*How to complete this task:* Please repeat the whole listing exactly, but leave out any picture it holds.

*Supplied data:*
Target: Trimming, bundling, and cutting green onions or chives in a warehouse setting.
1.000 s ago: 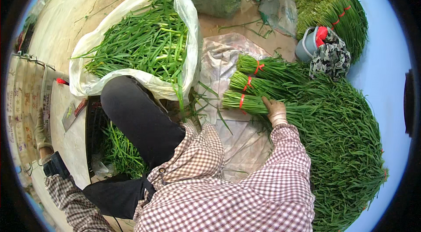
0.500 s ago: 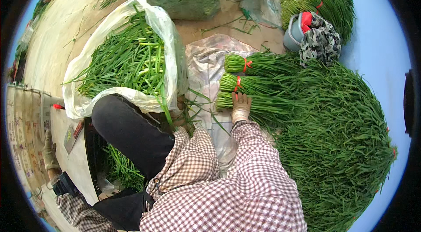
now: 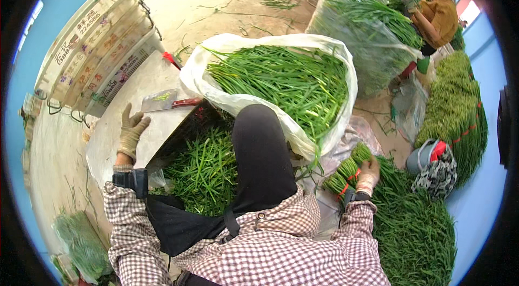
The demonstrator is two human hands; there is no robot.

*Solution for this task:*
Target: Trimming, bundling, and cutting green onions or chives in a warehouse setting.
1.000 s ago: 
0.500 s ago: 
now: 
The demonstrator is two human hands; there is no robot.

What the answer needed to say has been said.